Wednesday, February 17, 2010

An Ode To Sean Pean Pt. II


Spanning the 1990s through late 2000s Sean Penn has continued to work regularly as an actor, but during this era audiences were also reintroduced to him as a director and sometime screenwriter. His four films, The Indian Runner, The Crossing Guard, The Pledge and Into The Wild all further explored the personal, life conflicting stories he’s made the backbone of his career. The movie quartet, all Penn directed, is an organically creative extension of his performance work.

And it’s what Penn’s been able to do with each portrayal that has made him so arresting. Sean easily morphs into the flawed everyman, the lone outsider, the societal outcast, the flippant conscienceless badass, the perennial screw-up and the man-child from the wrong side of the tracks with easy aplomb. Each persona, gingerly cloaked in and bearing the paralyzing weight of their own sin-specific weighted bloody crown of thorns. But it’s their shared exposed nerve of vulnerability that makes you need them, love them, and empathize with them desperately each time they surface. Many of his various career characters collectively represent some of the shortcomings of the human race, but like a mirror Penn’s passionate performances regularly keep reflecting back to us that personally, we are all each a little bit of them. Compared to other leading man roles by the Toms: Cruise and Hanks (Penn’s Hollywood peers similar in clout, years in the business and popularity) Sean doesn’t care whether you ‘like’ his characters or not (and sometimes you shouldn’t) because as audiences, our attraction to them runs a little heavier, deeper and oft-times darker. We are hypnotically seduced by both their wrongs and charms and come back each time we are beckoned.

That’s what so fascinating about Penn’s performance as Harvey Milk. As the title character, Sean is the anti on-screen Penn. He’s sunshine personified with giggly eyes and a playful sense of humor. You not only love him, you like him a whole lot. The historical tale of the country’s first openly gay politician, Harvey Milk was the earnest and rare of politico. He was an equal parts combo of public servant—he rose to prominence eventually becoming an elected San Francisco Supervisor and gay rights activist—championing the mission personally and professionally to get homosexuals to live closet-free, equal lifestyles during the cause nomadic seventies.

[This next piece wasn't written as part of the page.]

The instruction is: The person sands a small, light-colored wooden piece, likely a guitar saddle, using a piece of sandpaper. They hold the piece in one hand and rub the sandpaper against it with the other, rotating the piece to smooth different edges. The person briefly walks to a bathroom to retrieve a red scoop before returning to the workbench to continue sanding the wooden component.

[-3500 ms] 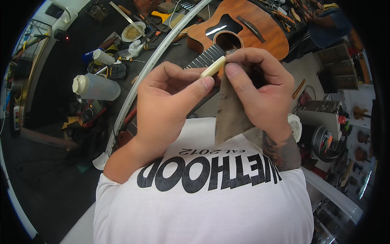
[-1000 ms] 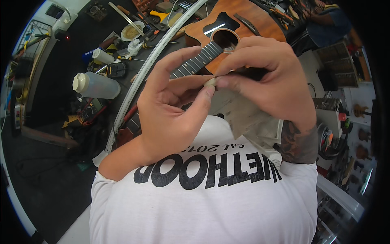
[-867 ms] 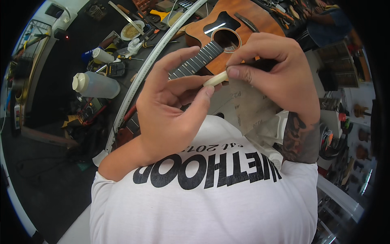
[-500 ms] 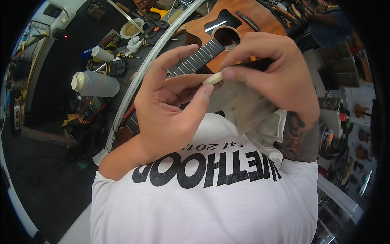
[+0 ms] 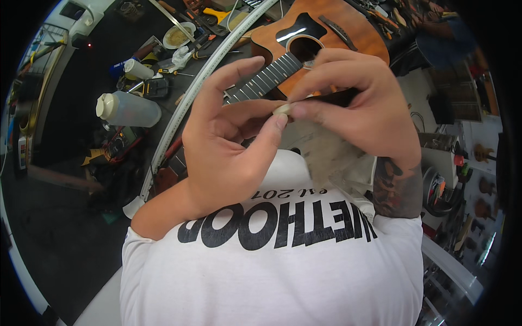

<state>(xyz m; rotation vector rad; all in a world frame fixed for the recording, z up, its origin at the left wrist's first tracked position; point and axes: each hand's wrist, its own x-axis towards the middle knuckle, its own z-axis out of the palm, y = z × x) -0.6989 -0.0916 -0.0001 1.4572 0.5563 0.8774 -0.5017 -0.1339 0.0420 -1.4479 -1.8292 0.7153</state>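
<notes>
A small off-white strip (image 5: 282, 110) is pinched between the thumb and fingers of my left hand (image 5: 231, 141), with my left index finger raised clear of it. My right hand (image 5: 353, 103) is closed, its thumb and fingertips pressed against the strip's right end and partly covering it. Between the right thumb and fingers shows a thin dark sheet (image 5: 343, 98); its kind is not clear. The right fingertips are blurred by motion. Behind both hands lies an acoustic guitar (image 5: 348, 22), its fretted neck (image 5: 266, 79) pointing to the lower left.
A white-edged bench rim (image 5: 187, 103) curves past my left arm. Beyond it are a translucent bottle (image 5: 133, 111), a multimeter (image 5: 120, 142), a white cup (image 5: 138, 70) and a round dish (image 5: 178, 35). Tools (image 5: 380, 19) crowd the far right; several guitars (image 5: 483, 152) hang at the right.
My right hand has moved left and slightly down along the off-white strip, covering more of it. My left hand keeps its pinch almost in place.
</notes>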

Penn plays Milk quietly reflective, and earnestly loyal to his friends, lovers and colleagues united for his groundbreaking Mecca. His effeminate physical movements never betray homosexuals in stereotypical parody, but almost possess a dancer’s grace. And under director Gus Van Sant’s poetic tutelage, Penn all but freefalls from any heterosexual actor’s comfort zone to give the film’s gay love scenes a universal sensuality and purity. You’ve heard the legend that Denzel Washington warned Will Smith not to do any gay mouth kissing scenes in Six Degrees of Separation? Well, Sean never got that memo. His performance in Milk is the most valorous portrayal of a homosexual character by a straight actor in recent years. With each film he pushes boundaries, with each performance he outdoes his canvas of work and in the process he always reinvents himself. Milk earned Penn his second Oscar win because he was just that good. And that is why as long as Sean Penn is acting and directing, my eyes will continue to be cast upward, transfixed onto the big screen.